Intel Phi Co-processors KNC

So the Phi Co-processors were available for cheap, some 200-300 per card because they were getting rid of stock and boasted a potential 64GHz of cumulative CPU clock, of which 16GHz may be plausible to take advantage, given that it was a monster with 64 threads and 8 memory channels, but each core (16 of them) could only run at ~1.1 GHz.
  • The downside? Required porting code to it, even though it was x86_64 architecture and was using a small Linux-like OS within it, as it it were a CPU with Android on a USB stick, but it was a PCI-E card on a PCI-E slot....
  • The result:
    • Takes too long to make any code work with it and it was essentially something akin to a gaming console, i.e. expensive hardware designed for a specific purpose.
    • Would be plausible to use them, if they had done things right...
  • That said, that's how NVidia does its job with CUDA... but GPUs can crank number crunching all the way up to some 1000-4000 FPUs, so 64 threads sharing 16 or 8 FPUs was borderline nonsense...


AMD A10-7850K
This is what to me felt like the technology that could disrupt all others: 4 cores that could be used to manage 512 FPUs, all on the same die, not requiring memory offloading through PCI-E lanes... this was like a dream come true, the quintessential technology holy grail for high performance computing, if there was ever one as such. Hypothetically this harbored 512 FPUS at 720MHz, which would add up to ~368GHz of cumulative potential CPU clock power, which along 4 x86_64 cores @3.7GHz to shepherd them, would allow for a killing in HPC...

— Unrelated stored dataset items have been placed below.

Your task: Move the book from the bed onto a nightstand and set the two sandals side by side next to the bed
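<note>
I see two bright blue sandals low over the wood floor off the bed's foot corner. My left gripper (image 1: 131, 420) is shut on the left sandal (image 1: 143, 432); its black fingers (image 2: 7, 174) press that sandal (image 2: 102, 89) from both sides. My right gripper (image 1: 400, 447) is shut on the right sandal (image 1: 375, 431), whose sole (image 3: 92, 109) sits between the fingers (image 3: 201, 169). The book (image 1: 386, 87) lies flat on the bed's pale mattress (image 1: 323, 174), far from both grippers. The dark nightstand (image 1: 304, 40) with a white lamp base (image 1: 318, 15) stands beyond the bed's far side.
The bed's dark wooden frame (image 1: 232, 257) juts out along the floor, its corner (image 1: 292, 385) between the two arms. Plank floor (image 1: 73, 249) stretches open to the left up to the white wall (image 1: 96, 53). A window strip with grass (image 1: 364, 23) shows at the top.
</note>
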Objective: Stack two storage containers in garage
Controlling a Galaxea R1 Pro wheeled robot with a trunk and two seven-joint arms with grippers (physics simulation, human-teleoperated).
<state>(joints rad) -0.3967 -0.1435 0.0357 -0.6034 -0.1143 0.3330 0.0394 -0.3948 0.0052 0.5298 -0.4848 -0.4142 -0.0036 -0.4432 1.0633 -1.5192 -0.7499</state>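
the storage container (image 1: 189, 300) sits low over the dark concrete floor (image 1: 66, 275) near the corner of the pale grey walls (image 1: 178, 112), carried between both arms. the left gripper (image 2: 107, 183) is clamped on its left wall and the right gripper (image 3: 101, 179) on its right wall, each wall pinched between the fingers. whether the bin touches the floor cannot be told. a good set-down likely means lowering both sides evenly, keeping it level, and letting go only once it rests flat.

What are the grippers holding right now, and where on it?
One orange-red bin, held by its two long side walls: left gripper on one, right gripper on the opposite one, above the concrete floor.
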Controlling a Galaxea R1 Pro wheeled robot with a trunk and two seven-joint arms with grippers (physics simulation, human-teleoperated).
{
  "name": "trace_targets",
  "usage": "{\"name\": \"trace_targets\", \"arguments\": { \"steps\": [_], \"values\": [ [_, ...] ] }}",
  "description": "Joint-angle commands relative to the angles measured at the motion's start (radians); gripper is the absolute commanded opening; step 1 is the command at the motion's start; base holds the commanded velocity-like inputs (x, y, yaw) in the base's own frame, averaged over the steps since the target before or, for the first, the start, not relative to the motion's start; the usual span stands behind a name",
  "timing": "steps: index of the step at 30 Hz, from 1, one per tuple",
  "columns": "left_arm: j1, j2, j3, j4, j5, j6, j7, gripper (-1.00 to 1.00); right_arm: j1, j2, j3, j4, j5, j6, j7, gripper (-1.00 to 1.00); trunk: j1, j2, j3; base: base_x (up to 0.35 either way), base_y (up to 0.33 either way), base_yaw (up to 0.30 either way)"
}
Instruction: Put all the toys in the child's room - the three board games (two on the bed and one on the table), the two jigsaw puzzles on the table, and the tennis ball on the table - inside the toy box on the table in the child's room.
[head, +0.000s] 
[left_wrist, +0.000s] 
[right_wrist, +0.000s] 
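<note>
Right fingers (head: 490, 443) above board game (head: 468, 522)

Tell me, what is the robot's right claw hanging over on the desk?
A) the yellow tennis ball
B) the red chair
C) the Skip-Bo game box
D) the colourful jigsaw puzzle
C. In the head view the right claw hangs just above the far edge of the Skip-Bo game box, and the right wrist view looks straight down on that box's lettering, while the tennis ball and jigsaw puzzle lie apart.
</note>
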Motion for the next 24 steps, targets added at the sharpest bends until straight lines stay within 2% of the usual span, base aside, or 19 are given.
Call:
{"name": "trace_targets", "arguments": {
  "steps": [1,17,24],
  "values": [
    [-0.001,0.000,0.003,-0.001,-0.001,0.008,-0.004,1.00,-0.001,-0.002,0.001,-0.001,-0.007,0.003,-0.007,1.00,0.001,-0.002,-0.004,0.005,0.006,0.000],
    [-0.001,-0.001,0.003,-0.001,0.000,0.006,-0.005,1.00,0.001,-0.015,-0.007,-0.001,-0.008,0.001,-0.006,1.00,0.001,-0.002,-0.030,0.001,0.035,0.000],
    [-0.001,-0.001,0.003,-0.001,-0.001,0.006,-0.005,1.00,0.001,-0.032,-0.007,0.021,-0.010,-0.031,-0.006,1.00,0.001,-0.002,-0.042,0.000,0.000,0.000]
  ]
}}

But the memory bottleneck of only having 2 channels at 2133MHz, was like having only some 150 FPUs to herd, when comparing to a GPU card with DDR5 at 7GHz...

However, even if that were the case, that wouldn't be all too bad, given that it would give a ratio of about 38 FPUs per core, which compared to the 4-16 float arrays in AVX, the A10-7850K would still make a killing...

Unfortunately:
  1. It's not exactly easy to code for it, mostly because of the stack that needs to be installed...
  2. Which wouldn't be so bad, given that he competition is CUDA, which also relies on the same kind of installation hazards...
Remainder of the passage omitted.